§ **TASK DIRECTIONS**
Nothing but the lines from the one with "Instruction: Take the" down to the one with "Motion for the" should be returned, exactly and with both ends included, from the material below.

§ **PROVIDED MATERIAL**
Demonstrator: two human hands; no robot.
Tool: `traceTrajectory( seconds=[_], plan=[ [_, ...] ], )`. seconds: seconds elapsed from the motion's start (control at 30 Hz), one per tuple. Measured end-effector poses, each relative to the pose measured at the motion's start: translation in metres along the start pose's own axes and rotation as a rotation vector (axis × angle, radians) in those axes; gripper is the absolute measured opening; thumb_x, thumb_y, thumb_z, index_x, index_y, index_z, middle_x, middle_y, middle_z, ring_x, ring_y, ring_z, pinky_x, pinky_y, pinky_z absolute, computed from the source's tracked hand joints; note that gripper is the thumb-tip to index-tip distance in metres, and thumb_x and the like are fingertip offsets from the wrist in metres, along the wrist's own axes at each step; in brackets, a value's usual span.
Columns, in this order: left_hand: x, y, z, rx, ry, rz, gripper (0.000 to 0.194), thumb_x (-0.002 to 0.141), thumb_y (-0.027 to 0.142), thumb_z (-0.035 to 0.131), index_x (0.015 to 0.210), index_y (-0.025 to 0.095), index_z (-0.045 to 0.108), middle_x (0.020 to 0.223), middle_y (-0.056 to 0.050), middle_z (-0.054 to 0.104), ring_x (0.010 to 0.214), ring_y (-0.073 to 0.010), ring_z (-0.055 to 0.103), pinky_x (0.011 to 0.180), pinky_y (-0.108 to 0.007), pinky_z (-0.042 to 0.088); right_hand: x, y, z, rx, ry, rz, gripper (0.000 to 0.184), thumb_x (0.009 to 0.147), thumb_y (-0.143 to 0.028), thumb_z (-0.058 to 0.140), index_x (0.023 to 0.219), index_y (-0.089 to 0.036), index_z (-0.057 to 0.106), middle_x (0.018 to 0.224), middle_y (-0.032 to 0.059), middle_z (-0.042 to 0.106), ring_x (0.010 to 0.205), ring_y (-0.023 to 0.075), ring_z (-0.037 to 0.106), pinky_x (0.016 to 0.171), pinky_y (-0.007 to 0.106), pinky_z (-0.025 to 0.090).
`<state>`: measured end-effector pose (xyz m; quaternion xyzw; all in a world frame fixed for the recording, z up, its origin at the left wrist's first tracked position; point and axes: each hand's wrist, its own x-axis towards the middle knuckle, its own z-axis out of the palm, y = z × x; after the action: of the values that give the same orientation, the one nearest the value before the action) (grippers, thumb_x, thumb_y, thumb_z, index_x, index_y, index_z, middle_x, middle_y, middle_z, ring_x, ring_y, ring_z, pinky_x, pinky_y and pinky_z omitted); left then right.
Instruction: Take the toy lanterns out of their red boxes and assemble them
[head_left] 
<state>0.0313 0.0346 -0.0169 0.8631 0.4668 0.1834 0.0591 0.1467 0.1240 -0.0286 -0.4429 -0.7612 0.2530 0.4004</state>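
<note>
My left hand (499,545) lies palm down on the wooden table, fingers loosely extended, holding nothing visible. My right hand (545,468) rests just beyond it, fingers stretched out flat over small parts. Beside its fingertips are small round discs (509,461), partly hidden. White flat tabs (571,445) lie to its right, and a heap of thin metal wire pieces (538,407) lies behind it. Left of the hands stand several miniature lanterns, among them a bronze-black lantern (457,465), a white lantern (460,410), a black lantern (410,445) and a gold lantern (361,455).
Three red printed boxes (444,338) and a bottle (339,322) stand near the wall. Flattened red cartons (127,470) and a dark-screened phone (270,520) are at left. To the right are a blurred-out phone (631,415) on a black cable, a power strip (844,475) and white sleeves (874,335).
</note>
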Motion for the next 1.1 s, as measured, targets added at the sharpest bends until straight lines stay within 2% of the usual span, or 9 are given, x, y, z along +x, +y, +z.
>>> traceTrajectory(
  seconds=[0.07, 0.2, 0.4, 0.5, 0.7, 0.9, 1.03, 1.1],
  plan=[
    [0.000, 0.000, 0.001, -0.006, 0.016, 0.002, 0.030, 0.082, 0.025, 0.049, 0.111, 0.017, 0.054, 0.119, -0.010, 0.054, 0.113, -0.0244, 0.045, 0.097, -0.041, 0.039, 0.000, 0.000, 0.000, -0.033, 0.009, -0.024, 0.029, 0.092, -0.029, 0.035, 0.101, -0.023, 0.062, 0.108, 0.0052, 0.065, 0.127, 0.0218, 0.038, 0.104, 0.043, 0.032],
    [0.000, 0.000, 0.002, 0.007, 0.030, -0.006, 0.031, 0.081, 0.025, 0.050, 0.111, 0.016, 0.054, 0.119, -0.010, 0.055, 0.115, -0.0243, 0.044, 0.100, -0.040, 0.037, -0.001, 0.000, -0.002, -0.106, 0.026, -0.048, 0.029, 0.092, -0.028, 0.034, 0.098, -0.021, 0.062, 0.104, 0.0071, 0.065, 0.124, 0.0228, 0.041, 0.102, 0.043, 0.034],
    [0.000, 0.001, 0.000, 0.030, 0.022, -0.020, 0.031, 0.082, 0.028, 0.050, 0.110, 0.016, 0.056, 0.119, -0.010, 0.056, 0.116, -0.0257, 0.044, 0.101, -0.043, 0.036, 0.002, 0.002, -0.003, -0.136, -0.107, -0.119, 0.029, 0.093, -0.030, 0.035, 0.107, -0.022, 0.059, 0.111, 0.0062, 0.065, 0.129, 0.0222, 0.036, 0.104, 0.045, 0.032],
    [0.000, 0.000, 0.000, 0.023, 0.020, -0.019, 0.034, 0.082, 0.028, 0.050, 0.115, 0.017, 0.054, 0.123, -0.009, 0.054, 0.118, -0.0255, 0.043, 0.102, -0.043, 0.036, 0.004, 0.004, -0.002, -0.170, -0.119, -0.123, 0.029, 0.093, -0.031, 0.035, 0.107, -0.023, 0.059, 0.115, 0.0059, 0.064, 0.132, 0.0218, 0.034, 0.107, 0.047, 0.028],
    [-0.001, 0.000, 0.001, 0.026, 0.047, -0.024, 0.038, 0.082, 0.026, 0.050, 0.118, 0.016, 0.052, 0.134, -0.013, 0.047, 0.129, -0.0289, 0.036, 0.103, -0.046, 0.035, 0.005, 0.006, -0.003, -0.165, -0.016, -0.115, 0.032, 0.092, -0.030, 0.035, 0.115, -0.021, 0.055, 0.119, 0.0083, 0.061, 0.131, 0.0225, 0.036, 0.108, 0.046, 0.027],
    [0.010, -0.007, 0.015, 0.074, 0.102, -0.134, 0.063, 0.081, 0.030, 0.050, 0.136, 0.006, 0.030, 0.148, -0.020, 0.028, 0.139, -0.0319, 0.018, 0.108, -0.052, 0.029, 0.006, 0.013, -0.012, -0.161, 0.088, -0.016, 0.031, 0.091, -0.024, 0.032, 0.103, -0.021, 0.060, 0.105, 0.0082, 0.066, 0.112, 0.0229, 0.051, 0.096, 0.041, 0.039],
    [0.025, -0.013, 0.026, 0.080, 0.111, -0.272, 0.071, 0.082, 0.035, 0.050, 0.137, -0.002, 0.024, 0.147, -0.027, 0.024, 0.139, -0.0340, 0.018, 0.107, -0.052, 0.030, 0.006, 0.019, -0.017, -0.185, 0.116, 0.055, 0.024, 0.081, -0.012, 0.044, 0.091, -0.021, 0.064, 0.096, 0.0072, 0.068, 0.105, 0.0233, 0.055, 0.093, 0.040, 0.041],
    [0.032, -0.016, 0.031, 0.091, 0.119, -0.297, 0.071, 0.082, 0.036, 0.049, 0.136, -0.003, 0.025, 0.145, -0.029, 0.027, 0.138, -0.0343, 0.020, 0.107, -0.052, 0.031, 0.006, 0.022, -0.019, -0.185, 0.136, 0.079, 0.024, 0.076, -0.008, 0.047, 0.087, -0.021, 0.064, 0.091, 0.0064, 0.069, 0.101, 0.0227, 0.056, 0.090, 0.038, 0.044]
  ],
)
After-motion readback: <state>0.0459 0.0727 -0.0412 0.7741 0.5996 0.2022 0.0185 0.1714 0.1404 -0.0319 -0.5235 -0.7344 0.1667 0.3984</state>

§ **SOLUTION TO THIS EXERCISE**
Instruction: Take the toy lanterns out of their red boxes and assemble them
[head_left] 
<state>0.0313 0.0346 -0.0169 0.8631 0.4668 0.1834 0.0591 0.1467 0.1240 -0.0286 -0.4429 -0.7612 0.2530 0.4004</state>
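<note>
My left hand (499,545) lies palm down on the wooden table, fingers loosely extended, holding nothing visible. My right hand (545,468) rests just beyond it, fingers stretched out flat over small parts. Beside its fingertips are small round discs (509,461), partly hidden. White flat tabs (571,445) lie to its right, and a heap of thin metal wire pieces (538,407) lies behind it. Left of the hands stand several miniature lanterns, among them a bronze-black lantern (457,465), a white lantern (460,410), a black lantern (410,445) and a gold lantern (361,455).
Three red printed boxes (444,338) and a bottle (339,322) stand near the wall. Flattened red cartons (127,470) and a dark-screened phone (270,520) are at left. To the right are a blurred-out phone (631,415) on a black cable, a power strip (844,475) and white sleeves (874,335).
</note>
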Motion for the next 1.1 s, as measured, targets added at the sharpest bends until straight lines stay within 2% of the usual span, or 9 are given, x, y, z along +x, +y, +z.

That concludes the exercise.